REQUIRED WORK :: Return every entry in the listing word for word.

+++

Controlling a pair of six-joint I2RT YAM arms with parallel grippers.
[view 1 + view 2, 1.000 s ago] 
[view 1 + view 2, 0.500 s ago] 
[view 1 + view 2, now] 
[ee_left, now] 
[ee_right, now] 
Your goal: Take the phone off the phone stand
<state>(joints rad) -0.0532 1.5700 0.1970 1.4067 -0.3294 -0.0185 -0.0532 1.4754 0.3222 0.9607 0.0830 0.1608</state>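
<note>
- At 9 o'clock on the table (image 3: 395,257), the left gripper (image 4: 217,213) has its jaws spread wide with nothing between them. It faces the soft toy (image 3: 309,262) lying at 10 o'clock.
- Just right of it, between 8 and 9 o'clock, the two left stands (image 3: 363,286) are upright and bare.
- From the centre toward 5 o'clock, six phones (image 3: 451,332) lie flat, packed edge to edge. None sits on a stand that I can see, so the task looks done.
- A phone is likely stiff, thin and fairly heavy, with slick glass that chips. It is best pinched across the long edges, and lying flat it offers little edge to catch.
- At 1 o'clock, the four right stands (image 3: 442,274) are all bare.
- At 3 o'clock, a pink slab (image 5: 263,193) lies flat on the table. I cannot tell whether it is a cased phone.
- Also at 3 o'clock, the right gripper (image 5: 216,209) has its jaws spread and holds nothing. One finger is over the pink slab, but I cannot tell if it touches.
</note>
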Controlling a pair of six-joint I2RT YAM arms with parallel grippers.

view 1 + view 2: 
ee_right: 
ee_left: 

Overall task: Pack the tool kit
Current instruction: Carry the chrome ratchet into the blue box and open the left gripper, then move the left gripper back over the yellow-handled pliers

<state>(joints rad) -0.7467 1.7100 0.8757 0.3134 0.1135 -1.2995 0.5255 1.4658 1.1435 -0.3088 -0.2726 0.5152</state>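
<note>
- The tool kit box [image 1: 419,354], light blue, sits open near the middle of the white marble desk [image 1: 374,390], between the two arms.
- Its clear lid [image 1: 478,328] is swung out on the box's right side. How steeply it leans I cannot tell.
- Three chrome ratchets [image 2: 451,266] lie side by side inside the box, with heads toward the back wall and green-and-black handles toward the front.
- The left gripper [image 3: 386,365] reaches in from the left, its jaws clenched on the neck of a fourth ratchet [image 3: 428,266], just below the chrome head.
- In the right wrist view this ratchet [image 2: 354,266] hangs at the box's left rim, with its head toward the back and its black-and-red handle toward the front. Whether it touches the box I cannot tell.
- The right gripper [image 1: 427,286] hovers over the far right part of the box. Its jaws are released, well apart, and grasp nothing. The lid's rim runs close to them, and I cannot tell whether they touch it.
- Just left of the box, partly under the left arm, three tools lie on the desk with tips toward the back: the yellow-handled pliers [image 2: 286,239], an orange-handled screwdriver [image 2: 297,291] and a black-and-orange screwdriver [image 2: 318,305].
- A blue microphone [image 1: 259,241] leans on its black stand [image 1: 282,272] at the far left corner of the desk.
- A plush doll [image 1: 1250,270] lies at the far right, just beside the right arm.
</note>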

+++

EXPECTED OUTPUT ::
Controlling a pair of six-joint I2RT YAM arms with parallel grippers.
[view 1 + view 2, 1.000 s ago] 
[view 1 + view 2, 0.500 s ago] 
[view 1 + view 2, now] 
[ee_left, now] 
[ee_right, now] 
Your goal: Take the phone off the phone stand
<state>(joints rad) -0.0532 1.5700 0.1970 1.4067 -0.3294 -0.0185 -0.0532 1.4754 0.3222 0.9607 0.0830 0.1608</state>
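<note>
- At 9 o'clock on the table (image 3: 395,257), the left gripper (image 4: 217,213) has its jaws spread wide with nothing between them. It faces the soft toy (image 3: 309,262) lying at 10 o'clock.
- Just right of it, between 8 and 9 o'clock, the two left stands (image 3: 363,286) are upright and bare.
- From the centre toward 5 o'clock, six phones (image 3: 451,332) lie flat, packed edge to edge. None sits on a stand that I can see, so the task looks done.
- A phone is likely stiff, thin and fairly heavy, with slick glass that chips. It is best pinched across the long edges, and lying flat it offers little edge to catch.
- At 1 o'clock, the four right stands (image 3: 442,274) are all bare.
- At 3 o'clock, a pink slab (image 5: 263,193) lies flat on the table. I cannot tell whether it is a cased phone.
- Also at 3 o'clock, the right gripper (image 5: 216,209) has its jaws spread and holds nothing. One finger is over the pink slab, but I cannot tell if it touches.
</note>
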Controlling a pair of six-joint I2RT YAM arms with parallel grippers.

view 1 + view 2: 
ee_right: 
ee_left: 

Overall task: Pack the tool kit
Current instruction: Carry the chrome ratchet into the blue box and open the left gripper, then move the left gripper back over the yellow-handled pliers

<state>(joints rad) -0.7467 1.7100 0.8757 0.3134 0.1135 -1.2995 0.5255 1.4658 1.1435 -0.3088 -0.2726 0.5152</state>
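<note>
- The tool kit box [image 1: 419,354], light blue, sits open near the middle of the white marble desk [image 1: 374,390], between the two arms.
- Its clear lid [image 1: 478,328] is swung out on the box's right side. How steeply it leans I cannot tell.
- Three chrome ratchets [image 2: 451,266] lie side by side inside the box, with heads toward the back wall and green-and-black handles toward the front.
- The left gripper [image 3: 386,365] reaches in from the left, its jaws clenched on the neck of a fourth ratchet [image 3: 428,266], just below the chrome head.
- In the right wrist view this ratchet [image 2: 354,266] hangs at the box's left rim, with its head toward the back and its black-and-red handle toward the front. Whether it touches the box I cannot tell.
- The right gripper [image 1: 427,286] hovers over the far right part of the box. Its jaws are released, well apart, and grasp nothing. The lid's rim runs close to them, and I cannot tell whether they touch it.
- Just left of the box, partly under the left arm, three tools lie on the desk with tips toward the back: the yellow-handled pliers [image 2: 286,239], an orange-handled screwdriver [image 2: 297,291] and a black-and-orange screwdriver [image 2: 318,305].
- A blue microphone [image 1: 259,241] leans on its black stand [image 1: 282,272] at the far left corner of the desk.
- A plush doll [image 1: 1250,270] lies at the far right, just beside the right arm.
</note>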

No additional lines are needed for this answer.